Hola Guys!
On 03/22/12 16:42, Chris Wilper wrote:
> Forgetting transactions for a second, I was kind of wondering if some
> sort of LockProvider service would be useful (one implementation of
> which would be a hazelcast/cluster-capable one). Higher level code
> that works with fcrepo-store would do something like:
>
> Lock lock = lockProvider.getLock(pid);
> lock.lock();
> try {
> store.addObject(fedoraObject);
> } finally {
> lock.unlock();
> }
I think this would be very nice to have in a possibly distributed
environment, since a service manipulating a couple of objects for
preservation (which is planned in the SCAPE project) could lock the
objects which it might manipulate. Since preservation tasks might be
running for a long time (e.g. couple of days) the chance for concurrent
manipulations of objects gets larger. If the task could lock those
objects beforehand, things would be nice.
> I agree that size and other info (mime type, etc.) are important for
> implementations to have access to at storage time. Interestingly, the
> way the API currently works, the associated FedoraObject *must* be
> provided to the impl prior to the call to setContent().

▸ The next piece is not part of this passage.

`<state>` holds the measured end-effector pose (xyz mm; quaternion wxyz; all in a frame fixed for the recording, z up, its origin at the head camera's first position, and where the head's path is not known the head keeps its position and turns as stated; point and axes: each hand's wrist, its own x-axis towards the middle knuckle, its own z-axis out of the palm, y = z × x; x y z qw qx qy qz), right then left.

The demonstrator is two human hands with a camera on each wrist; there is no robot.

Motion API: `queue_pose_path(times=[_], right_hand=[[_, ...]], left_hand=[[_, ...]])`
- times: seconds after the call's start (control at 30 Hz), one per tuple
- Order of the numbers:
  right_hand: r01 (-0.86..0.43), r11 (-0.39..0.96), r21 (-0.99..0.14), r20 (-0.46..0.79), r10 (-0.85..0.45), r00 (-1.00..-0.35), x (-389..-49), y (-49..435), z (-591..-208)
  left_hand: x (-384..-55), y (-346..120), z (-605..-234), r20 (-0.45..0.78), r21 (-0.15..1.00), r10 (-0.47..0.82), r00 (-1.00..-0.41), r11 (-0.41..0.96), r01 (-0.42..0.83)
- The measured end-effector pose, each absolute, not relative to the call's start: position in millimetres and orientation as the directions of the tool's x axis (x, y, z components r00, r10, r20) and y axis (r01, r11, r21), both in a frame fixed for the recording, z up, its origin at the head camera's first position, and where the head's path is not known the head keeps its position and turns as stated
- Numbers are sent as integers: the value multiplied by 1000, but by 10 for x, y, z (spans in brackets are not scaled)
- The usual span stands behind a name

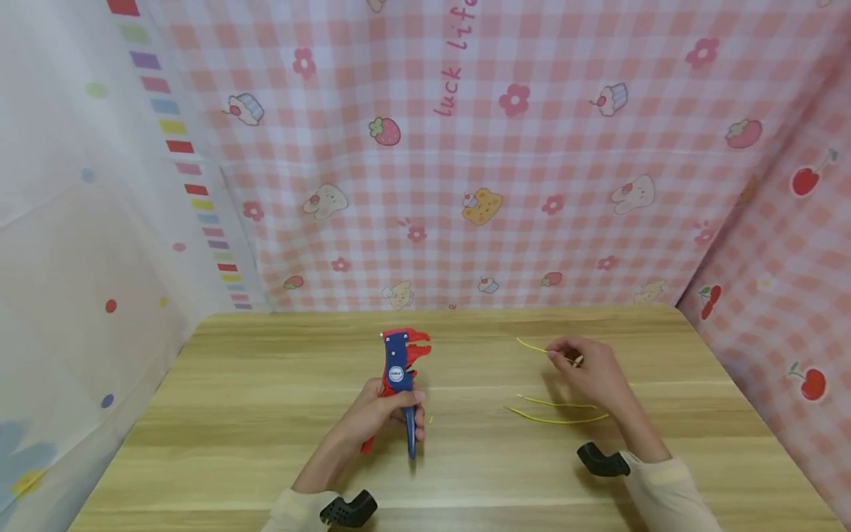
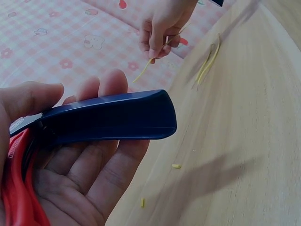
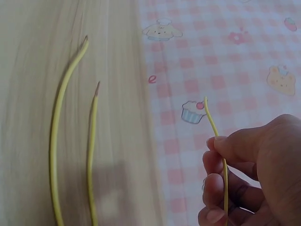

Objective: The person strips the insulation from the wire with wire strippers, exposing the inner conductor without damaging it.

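My left hand [image 1: 372, 412] grips a wire stripper [image 1: 396, 358] by its blue and red handles, its red jaws up and facing right, apart at the tip. In the left wrist view the thumb lies along the blue handle [image 2: 113, 117], with fingers around its other side. Over the right part of the table, my right hand [image 1: 590, 367] pinches a thin yellow wire [image 3: 214, 125] between thumb and fingers; one end sticks out leftward, covered to its tip. Two more yellow wires [image 3: 54, 141] lie on the table below that hand, bare metal at their near-left ends.
Small yellow bits of insulation [image 2: 176, 165] lie on the wooden table [image 1: 266, 414] near the left hand. A pink checked cloth [image 1: 425, 162] hangs behind the table's back edge, with more cloth at both sides. Black mounts [image 1: 601, 459] sit on both wrists.
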<state>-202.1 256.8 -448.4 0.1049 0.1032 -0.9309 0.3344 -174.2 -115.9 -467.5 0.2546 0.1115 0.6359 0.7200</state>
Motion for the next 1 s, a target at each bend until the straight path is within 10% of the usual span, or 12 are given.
queue_pose_path(times=[1.0], right_hand=[[-425, 680, -598, 389, -218, -895, -1889, 2190, -4253]], left_hand=[[-1650, -1110, -4590, -88, 976, 541, -836, -119, -180]])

Oh ok. I did not know that.
> Are there other hints, not
> necessarily present in the FedoraObject, that we can envision being
> important to making content storage decisions?
Hmm not at the moment, i'd just like to have information about the size
in setContent().
> Note that I'm not convinced that having stream-oriented (for managed
> content) and object-oriented (for FedoraObjects) methods at the same
> level in the API is the right move necessarily -- it just seemed more
> practical to implement in the short term because embedding
> stream-getting/setting functionality directly inside the FedoraObject
> interface would tie instances to a particular FedoraStore impl...which
> makes them harder to move around, if that makes sense.
Since this would be completely fedora internal APIs, that would not be
exposed to the user but only employed by developers, i don't think
having stream based API methods alongside of "normal" methods is a bad
thing, since developers will understand the need to handle big data in a
stream based fashion rather than filling up memory.
This also gives you the possibility to access datastreams
independendant of the objects. If getting/setting a Stream would involve
calling a method on the FedoraObject, the system would have to fetch the
object beforehand for every request. If you have a Stream based API like
you proposed datastreams can be fetched/updated with their ID only.
In short: im all for a stream based API as proposed :)
> In your experience, were you working with already-transaction
> resources (via JTA?) As mentioned on the call, I think if we attempt
> to implement transactions ourselves, there's all kinds of opportunity
> for failure. But if we can "wrap" already-transactional resources
> while still keeping the ability to integrate non-transactional blob
> storage, that seems more palatable to me.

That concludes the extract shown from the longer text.